And so, for example `attr_1 at: 1500 4.0{694} -> 3.0{110}`
means that in sequence with attribute *attr_1* at moment *1500*
changed value from *4.0* that lasted for *694* units of time to value *3.0* and
had that value for next *110* units of time.
#### Change Detectors
Following change detection algorithms are implemented:
* Geometric Moving Average - `GeometricMovingAverageDetector`
* CUSUM algorithm - `CusumDetector`
* Page-Hinkley test - `PageHinkleyDetector`
* Z-Score algorithm - `ZScoreDetector`
* ADWIN(ADaptive WINdowing) - `AdwinDetector`
## Mining rules in sequences
Basing on the detected change points rules can be generated generated.

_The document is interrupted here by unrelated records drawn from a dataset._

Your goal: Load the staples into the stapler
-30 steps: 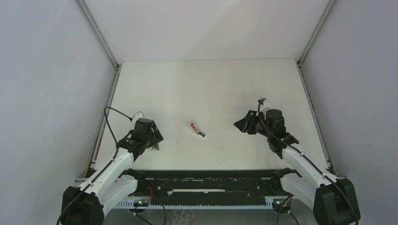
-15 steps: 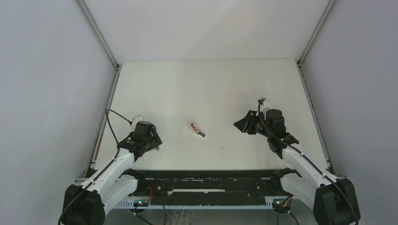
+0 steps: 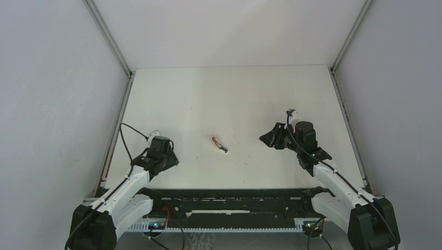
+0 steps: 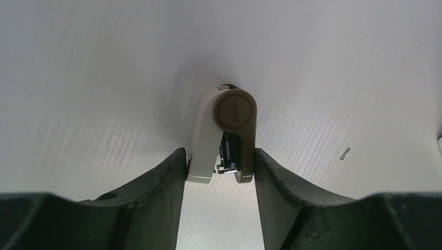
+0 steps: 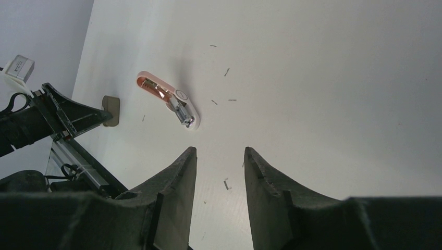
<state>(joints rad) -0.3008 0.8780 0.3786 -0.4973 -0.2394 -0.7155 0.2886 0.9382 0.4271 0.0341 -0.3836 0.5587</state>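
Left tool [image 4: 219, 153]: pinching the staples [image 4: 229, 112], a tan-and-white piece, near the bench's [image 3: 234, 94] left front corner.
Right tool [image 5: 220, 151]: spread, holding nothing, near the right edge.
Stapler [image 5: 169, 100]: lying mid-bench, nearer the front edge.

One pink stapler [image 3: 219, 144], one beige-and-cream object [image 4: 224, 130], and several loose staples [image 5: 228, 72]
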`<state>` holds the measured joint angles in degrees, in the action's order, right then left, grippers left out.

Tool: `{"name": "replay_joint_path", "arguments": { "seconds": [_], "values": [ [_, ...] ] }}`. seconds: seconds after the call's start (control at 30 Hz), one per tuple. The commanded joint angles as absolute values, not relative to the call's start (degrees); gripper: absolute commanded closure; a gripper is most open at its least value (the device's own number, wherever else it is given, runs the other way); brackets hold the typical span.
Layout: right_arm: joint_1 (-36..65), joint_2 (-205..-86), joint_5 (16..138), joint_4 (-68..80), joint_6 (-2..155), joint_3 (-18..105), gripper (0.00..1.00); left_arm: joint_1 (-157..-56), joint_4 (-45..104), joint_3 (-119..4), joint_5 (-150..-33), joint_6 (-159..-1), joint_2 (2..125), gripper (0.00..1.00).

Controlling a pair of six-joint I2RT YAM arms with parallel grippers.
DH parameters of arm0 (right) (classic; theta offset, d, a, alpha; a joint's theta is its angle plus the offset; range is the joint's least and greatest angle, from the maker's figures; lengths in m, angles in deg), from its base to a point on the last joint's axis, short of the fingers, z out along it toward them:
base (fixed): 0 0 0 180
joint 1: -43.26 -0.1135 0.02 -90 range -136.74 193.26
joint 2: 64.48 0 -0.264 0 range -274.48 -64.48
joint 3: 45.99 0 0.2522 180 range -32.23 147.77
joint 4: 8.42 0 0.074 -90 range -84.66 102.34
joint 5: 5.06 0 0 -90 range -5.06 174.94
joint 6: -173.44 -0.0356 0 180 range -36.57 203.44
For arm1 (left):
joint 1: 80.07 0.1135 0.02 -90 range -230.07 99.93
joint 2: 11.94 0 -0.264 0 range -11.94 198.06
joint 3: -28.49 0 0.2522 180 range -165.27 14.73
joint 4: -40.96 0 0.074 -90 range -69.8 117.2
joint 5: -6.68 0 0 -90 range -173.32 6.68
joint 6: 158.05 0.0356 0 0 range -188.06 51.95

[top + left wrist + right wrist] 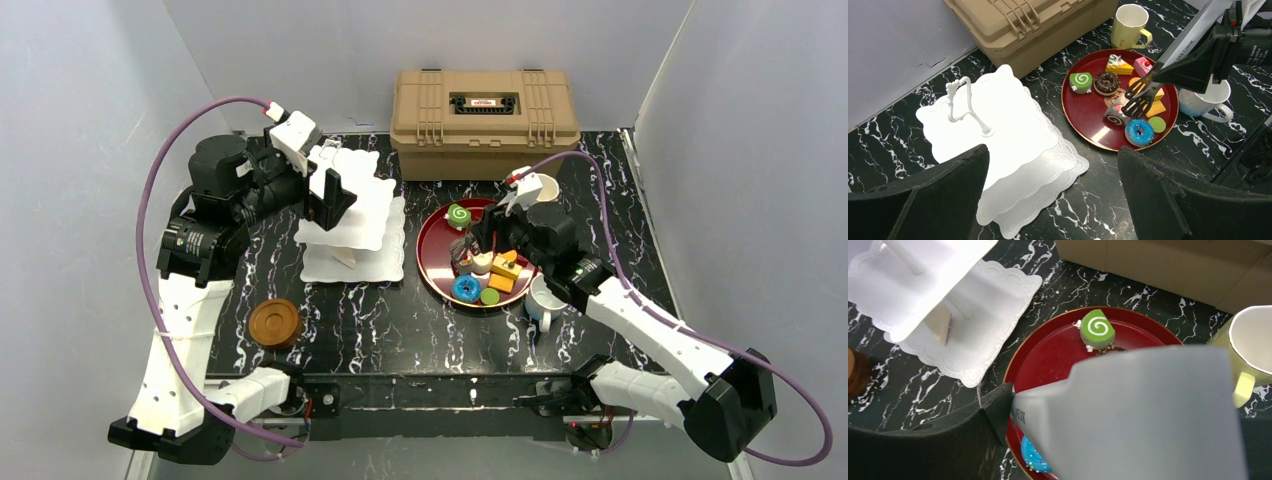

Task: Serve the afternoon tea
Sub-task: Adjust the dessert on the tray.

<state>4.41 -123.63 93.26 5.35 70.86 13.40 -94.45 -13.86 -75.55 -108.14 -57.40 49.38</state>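
Near-left table edge: stack of brown round coasters [275, 322]; count in the stack cannot be told; left arm's links rise just beside it.
Left gripper [1052, 152]: jaws spread wide, nothing between them, hanging over the stand's near side.
Stand: one white three-tier wavy-edged stand [1018, 125], upright, loop handle on top; tiers seen from above carry no pastry.
Gap: black marble table [440, 330] shows between stand and tray, and along the near edge between coasters and white mug.
Rear: one tan plastic case [485, 120], lid shut, against the back wall, just behind the tray.
Tray: one dark red round tray [1088, 112]; left part bare.
Pastries: all on the tray; at least eight seen, including green roll [1081, 82], chocolate donut [1106, 82], pink cake [1143, 65], blue donut [1139, 132]; orange pieces partly hidden.
Right gripper [1175, 62]: clamped on grey tongs [1190, 40]; forked black tips sit among the pastries.
Mugs: two; cream-yellow mug [1128, 27] between case and tray; white mug [1205, 100] beside tray's right rim, under the right arm.
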Motion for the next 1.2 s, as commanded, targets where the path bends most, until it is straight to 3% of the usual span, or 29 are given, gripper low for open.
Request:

To do that `RuleGenerator` object should me passed to the `OnlineSimulator`.
In the example below `AllRulesGenerator` is used that generates all possible rules.
`target_seq_index` is an index of target sequence - stream of values of attribute
that we want to observe – attribute that will be placed on the right-hand-side of
the discovered rule. `window_size` is size od the window in which rules are being generated.
If it is set to *0* the previous change point in target sequence is used as the begin of the
window. `round_to` describes frequency with which rule components are generated.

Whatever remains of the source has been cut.